Drôle de carrière que celle d'Anouar Brahem. Né à Tunis en 1957, le musicien suit d'abord le cheminement d'un musicien classique. Etudes complètes d'oud au conservatoire. Il intériorise des pans entiers du répertoire arabe et devient rapidement un artiste virtuose. Il enregistre de nombreux maqamat, ces mélodies traditionnelles, terreau d'improvisations splendides. Mais un départ à Paris en 1981, des collaborations avec Maurice Béjart et Costa Gavras lui ouvrent de nouvelles perspectives.

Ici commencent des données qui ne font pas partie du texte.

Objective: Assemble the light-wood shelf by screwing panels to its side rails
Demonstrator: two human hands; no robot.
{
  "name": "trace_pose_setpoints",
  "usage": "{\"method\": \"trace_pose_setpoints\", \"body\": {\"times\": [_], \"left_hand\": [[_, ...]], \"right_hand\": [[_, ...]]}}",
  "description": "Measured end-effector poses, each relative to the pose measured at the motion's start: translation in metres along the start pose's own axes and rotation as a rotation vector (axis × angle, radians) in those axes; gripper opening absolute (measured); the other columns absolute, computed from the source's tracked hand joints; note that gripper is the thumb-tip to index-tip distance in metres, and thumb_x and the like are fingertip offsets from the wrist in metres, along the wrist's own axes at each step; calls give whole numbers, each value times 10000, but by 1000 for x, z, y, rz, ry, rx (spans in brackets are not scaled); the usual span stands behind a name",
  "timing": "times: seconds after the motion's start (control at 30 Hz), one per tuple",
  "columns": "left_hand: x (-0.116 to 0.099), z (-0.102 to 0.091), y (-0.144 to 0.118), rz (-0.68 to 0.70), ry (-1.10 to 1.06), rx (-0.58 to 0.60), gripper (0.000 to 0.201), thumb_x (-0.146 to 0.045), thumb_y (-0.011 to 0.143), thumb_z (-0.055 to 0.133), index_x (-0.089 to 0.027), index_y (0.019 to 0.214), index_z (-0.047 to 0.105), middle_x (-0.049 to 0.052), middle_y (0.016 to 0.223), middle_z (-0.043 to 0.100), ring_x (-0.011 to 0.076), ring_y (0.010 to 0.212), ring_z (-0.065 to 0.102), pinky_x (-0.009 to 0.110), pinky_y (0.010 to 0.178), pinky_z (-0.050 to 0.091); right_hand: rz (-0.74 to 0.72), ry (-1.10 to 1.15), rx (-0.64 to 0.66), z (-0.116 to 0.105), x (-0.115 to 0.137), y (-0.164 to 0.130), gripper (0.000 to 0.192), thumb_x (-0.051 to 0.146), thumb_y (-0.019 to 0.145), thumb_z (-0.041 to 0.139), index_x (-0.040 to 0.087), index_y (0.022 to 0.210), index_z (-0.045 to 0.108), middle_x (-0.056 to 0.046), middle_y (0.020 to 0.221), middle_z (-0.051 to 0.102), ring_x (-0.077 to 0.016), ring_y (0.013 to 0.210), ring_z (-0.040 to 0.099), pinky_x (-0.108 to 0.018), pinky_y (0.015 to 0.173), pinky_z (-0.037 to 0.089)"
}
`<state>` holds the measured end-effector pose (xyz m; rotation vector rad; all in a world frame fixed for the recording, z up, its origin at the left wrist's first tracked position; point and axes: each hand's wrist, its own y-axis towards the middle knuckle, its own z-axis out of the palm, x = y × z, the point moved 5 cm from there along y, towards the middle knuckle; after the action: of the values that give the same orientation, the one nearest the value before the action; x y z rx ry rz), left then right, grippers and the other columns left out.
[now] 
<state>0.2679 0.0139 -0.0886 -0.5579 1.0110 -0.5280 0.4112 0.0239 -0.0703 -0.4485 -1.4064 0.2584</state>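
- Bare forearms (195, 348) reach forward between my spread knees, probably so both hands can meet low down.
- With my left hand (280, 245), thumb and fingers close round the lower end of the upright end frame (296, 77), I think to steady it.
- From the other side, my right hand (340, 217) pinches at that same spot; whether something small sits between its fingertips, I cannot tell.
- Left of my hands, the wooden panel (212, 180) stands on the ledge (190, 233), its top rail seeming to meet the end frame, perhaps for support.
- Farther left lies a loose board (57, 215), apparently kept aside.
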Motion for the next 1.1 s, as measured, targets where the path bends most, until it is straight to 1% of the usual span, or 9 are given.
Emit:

Anouar Brahem est remarqué par Manfred Eicher, directeur du label munichois ECM. Avec Conte de l'incroyable amour en 1991, le Tunisien se lance dans une musique fusionnelle, où l'Orient n'apparaît que par touches savamment dosées et aisément assimilables pour une oreille profane. La rencontre avec le saxophoniste norvégien Jan Garbarek en 1994 donne naissance au disque Madar. Succès sur le plan artistique et commercial.

Le luthiste perçoit alors le potentiel d'une musique mariant sans heurt les volutes moyen-orientales et une respiration de jazz soft. En 1998, il enregistre Thimar, sommet populaire de son œuvre. Avec le contrebassiste Dave Holland et le saxophoniste John Surman, Anouar Brahem devient le chouchou des soirées estivales. Une publicité sur TF1 décrit le projet avec l'emphase des explorateurs découvrant des territoires exotiques: un «nouveau souffle oriental».

Réinstallé à Tunis, le luthiste a, sans grand effort, découvert un filon intarissable. Son dernier disque, Astrakan Cafe, reprend les mêmes climats éthérés, les mêmes moiteurs factices, les mêmes séductions lisses. Et Anouar Brahem réserve à un public plus averti, maghrébin en l'occurrence, sa poésie la plus vibrante.

A. Ro.

Anouar Brahem, Astrakan Cafe (ECM 1718/Phonag). Sortie le 18 septembre.